Study finds stabilizing warming at 1.5 ˚C would result in economic hit through 2100; benefits accrue by 2300
A new study by a team from San Jose State University and Stanford University has found that—even under heightened damage estimates—the additional mitigation costs of limiting global warming to 1.5 °C (relative to 2.0 °C) are higher than the additional avoided damages this century under most parameter combinations considered. An open-access paper on their work appears in the journal PLoS ONE
Specifically, the researchers found that under their central parameter values, limiting global warming to 1.5 °C results in a net loss of gross world product of roughly US$40 trillion relative to 2 °C and achieving either 1.5 °C or 2.0 °C requires a net sacrifice of gross world product, relative to a no-mitigation case, though 2100 with a 3%/year discount rate.

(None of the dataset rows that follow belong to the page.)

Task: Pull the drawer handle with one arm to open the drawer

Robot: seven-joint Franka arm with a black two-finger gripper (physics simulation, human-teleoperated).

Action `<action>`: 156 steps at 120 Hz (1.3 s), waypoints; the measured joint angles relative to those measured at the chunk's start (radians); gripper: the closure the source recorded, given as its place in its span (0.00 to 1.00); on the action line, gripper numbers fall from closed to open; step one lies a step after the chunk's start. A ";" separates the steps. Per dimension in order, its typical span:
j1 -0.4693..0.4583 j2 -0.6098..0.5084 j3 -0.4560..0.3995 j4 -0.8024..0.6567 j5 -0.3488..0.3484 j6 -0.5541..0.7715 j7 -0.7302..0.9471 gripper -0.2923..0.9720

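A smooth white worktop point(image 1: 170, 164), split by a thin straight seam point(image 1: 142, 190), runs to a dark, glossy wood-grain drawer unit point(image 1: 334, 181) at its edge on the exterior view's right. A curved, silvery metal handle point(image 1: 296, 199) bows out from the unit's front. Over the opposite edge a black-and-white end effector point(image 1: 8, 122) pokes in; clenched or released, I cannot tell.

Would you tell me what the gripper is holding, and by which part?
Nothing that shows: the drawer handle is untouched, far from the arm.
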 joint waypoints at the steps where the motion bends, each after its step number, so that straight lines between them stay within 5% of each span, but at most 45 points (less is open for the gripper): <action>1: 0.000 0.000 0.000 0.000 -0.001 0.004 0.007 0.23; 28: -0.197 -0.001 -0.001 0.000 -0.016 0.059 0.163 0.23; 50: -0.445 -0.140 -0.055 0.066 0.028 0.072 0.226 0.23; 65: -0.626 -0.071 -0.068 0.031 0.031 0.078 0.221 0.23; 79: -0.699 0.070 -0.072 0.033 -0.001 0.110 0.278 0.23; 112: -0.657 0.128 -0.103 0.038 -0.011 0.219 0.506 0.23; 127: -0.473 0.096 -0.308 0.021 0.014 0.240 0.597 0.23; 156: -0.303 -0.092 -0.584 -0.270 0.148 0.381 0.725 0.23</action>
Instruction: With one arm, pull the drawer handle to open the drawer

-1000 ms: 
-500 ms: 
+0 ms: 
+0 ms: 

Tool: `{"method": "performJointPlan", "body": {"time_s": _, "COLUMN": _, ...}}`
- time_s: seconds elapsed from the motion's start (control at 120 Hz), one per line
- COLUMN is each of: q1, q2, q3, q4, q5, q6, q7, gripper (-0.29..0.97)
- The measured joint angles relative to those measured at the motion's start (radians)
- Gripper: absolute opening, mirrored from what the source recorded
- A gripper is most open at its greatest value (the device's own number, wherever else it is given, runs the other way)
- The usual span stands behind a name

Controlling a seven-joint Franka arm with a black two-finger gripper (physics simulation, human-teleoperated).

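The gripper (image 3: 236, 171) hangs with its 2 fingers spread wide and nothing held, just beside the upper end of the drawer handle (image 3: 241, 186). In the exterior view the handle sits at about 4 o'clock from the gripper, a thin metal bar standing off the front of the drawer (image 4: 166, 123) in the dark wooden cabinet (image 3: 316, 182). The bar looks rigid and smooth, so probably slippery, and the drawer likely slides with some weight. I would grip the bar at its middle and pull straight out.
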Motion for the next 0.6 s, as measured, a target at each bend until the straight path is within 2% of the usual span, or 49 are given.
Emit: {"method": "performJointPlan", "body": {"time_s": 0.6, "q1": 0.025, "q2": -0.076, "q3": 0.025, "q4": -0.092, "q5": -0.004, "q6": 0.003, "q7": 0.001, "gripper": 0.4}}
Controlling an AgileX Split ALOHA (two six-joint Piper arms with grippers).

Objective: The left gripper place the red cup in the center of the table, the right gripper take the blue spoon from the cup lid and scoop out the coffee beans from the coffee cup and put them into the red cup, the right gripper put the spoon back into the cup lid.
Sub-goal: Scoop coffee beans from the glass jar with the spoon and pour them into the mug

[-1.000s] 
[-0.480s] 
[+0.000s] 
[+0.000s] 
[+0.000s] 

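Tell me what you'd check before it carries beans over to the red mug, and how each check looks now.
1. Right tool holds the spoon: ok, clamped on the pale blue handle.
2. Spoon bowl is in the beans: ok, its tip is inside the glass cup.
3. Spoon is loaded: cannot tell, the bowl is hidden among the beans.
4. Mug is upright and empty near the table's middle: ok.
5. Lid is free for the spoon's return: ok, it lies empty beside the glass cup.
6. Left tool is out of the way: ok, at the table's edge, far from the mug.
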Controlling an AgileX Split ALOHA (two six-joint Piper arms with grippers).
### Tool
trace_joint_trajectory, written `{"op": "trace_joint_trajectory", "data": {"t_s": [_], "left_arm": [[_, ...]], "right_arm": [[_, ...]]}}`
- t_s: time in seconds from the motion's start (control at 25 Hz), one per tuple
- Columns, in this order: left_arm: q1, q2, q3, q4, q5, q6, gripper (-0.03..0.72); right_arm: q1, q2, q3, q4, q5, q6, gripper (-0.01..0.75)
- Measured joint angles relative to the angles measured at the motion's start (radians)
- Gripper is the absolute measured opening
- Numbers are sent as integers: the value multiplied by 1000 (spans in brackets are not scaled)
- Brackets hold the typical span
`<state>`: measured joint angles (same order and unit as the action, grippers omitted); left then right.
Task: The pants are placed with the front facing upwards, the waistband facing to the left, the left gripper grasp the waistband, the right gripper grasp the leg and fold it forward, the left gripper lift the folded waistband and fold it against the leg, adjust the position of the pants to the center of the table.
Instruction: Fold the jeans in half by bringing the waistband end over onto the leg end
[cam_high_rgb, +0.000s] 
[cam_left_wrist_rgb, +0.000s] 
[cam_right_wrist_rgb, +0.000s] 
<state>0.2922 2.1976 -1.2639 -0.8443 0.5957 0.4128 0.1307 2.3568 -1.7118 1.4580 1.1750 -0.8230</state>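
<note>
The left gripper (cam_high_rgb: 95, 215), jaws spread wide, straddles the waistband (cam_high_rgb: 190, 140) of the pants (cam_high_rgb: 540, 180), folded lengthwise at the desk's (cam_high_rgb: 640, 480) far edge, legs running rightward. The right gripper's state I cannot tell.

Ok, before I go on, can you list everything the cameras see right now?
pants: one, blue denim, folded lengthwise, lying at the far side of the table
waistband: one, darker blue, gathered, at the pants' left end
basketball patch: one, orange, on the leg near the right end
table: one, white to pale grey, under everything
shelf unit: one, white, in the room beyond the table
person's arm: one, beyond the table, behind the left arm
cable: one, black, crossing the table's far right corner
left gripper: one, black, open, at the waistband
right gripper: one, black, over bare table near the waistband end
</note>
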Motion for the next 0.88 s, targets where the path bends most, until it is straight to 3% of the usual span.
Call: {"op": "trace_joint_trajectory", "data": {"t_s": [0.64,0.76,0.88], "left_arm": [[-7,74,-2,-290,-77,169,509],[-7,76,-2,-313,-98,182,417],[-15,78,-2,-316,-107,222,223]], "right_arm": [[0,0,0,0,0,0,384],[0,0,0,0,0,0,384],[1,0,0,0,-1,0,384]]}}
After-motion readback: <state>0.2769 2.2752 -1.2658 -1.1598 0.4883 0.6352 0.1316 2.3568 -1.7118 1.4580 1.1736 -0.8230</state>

Approximate calculations of the net economic impact of global warming mitigation targets under heightened damage estimates. Brown and Saunders
They found that the benefits of more stringent mitigation accumulate over time; the calculations indicate that stabilizing warming at 1.5 °C or 2.0 °C by 2100 would eventually confer net benefits of thousands of trillions of dollars in gross world product by 2300.
The results emphasize the temporal asymmetry between the costs of mitigation and benefits of avoided damages from climate change and thus the long timeframe for which climate change mitigation investment pays off.—Brown and Saunders
Brown and Saunders note that efforts to mitigate global warming are often justified through calculations of the economic damages that may occur absent mitigation. Although the earliest damage estimates were speculative, more recent studies have provided empirical estimates of damages on economic growth that accumulate over time and result in larger damages than those estimated previously.
These damage estimates suggest that limiting global warming this century to 1.5 °C avoids tens of trillions of 2010 US dollars in damage to gross world product relative to limiting global warming to 2.0 °C. However, in order to estimate the net effect on gross world product, mitigation costs associated with decarbonizing the world’s energy systems must be subtracted from the benefits of avoided damages, the authors argue.
In the study, they parameterized heightened damage estimates into a schematic global climate-economy model (DICE) to be weighed against mainstream estimates of mitigation costs in a unified framework.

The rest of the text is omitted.